Bölüm 15

254 50 2
                                    

BİTİRİYORUZZZZZ!

Final öncesi son bölümle karşınızdayım! Kapanışı gönüllerinize taht kurmuş Cami ile yapmanın daha doğru olacağını düşündüm. Bu bölümse yakışıklı prensimizden. Bakalım son gününde ne diyecek bize? ;)

Keyifli okumalar

E.Ç.

***

You'll never be alone

***

BÖLÜM 15:

Shawn

Gülümsüyordum. Gülümsenecek bir geceydi çünkü bu. Nana'nın seksen beşinci yaş günü kutlaması... Etrafımda insanlar neşeyle sohbet ediyor, birbirlerine sarılıyor, masadan masaya geçiyor, içkilerini tokuşturuyorlardı. Annem ve babam bile gelmişti kutlama için. Rosel'ların otelinin avlusunda, Nana'yı seven, yolu bir şekilde onunla kesişmiş tüm kasabalılarla birlikteydik. Uzun masalar kurulmuş, ışıklar asılmış, sahne hazırlanmıştı. Uzun, müzik dolu, kadehlerin boş kalmadığı bir gece olacaktı belli ki. Ve aynı zamanda bu kasabadaki son gecemdi.
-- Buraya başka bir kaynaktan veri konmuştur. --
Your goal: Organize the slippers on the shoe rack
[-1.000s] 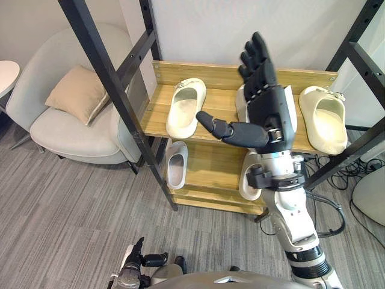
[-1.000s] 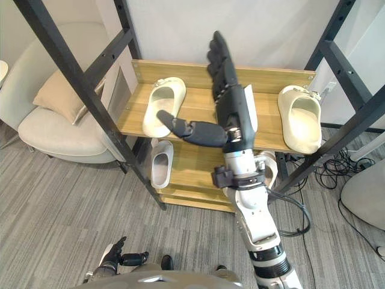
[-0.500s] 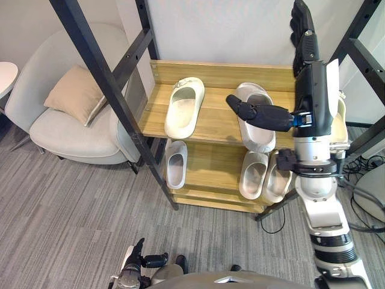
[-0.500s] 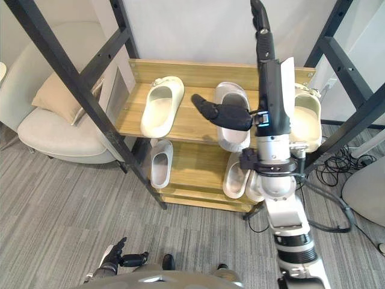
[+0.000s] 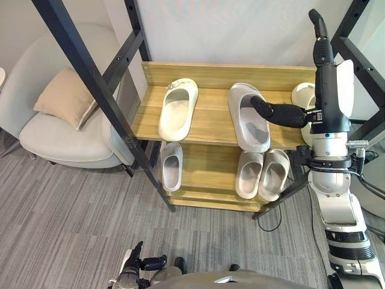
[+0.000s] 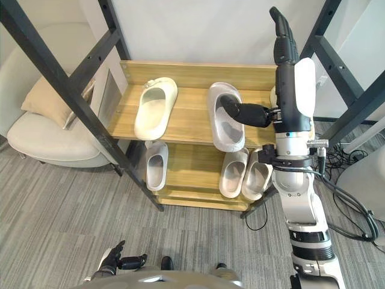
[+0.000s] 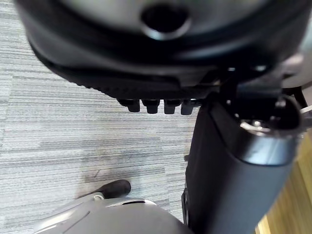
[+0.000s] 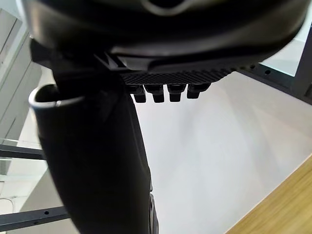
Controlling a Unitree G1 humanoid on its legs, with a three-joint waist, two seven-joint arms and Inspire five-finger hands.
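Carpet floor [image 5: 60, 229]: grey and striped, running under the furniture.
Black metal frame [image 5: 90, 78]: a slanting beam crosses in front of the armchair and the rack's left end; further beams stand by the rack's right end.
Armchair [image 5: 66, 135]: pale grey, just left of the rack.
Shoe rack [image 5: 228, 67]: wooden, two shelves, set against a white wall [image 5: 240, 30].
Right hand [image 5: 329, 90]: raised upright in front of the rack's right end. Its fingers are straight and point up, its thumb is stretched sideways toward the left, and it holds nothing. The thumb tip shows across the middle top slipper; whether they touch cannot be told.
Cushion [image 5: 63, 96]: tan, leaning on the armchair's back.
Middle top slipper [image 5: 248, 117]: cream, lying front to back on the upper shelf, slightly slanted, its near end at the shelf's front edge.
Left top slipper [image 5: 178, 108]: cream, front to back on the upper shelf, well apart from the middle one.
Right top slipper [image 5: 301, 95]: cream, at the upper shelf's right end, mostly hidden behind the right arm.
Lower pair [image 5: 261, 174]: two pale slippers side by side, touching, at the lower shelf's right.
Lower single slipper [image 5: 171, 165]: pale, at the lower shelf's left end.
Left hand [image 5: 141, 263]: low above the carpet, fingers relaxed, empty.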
Gözlerim mutlu yüzleri dolaşırken biraz daha büyüdü gülüşüm. Farkında bile olmadan ne kadar alışmıştım onlara, bu her daim ılık yaz havasına ve yıldızların hala görünebildiği şu gökyüzüne... Nana'nın bir kol mesafemde olmadığı, beni sarsıp kendime getirmediği, doğru yolda yürümem için elimden tutmadığı o eski hayata dönmek kolay olmayacaktı.

Belki de bu yüzden, şimdi onun sevdikleriyle kahkahalar atışını izlerken her anı hafızama almaya çalışıyordum. İnsanları gözlemliyor, ayrıntıları yakalıyor, her şeyi bir bir aklıma yazıyordum. Gözümün arada kapıya kaydığı doğruydu. Beklediğim şey gelmeyeceğini çoktan kabullendiğim bir hayal olsa da belki kelimesini atamamıştım kafamın içinden. Ne son birkaç gün ne de bu gece...

Camila... hayatımı değiştiren kadın... beni bir kez daha sözleriyle tepe taklak etmiş ve öylece hayatımdan çıkmıştı. Pastanede yoktu, sokaklarda görünmüyordu, otele uğraşamamıştı. Ama daha yıkıcı olan artık verandada otururken onun sesini ya da gitarının tıngırtılarını duymamaktı. Sanki kendi uydurduğum, hiç yaşanmamış bir hayaldi de gözlerimi açmamla kayboluvermişti. İçimde koca bir boşlukla dolaşıyordum günlerdir ve dünyanın tüm ülkelerini de gezsem bu boşluğu neyle dolduracağımı hala bulamamıştım.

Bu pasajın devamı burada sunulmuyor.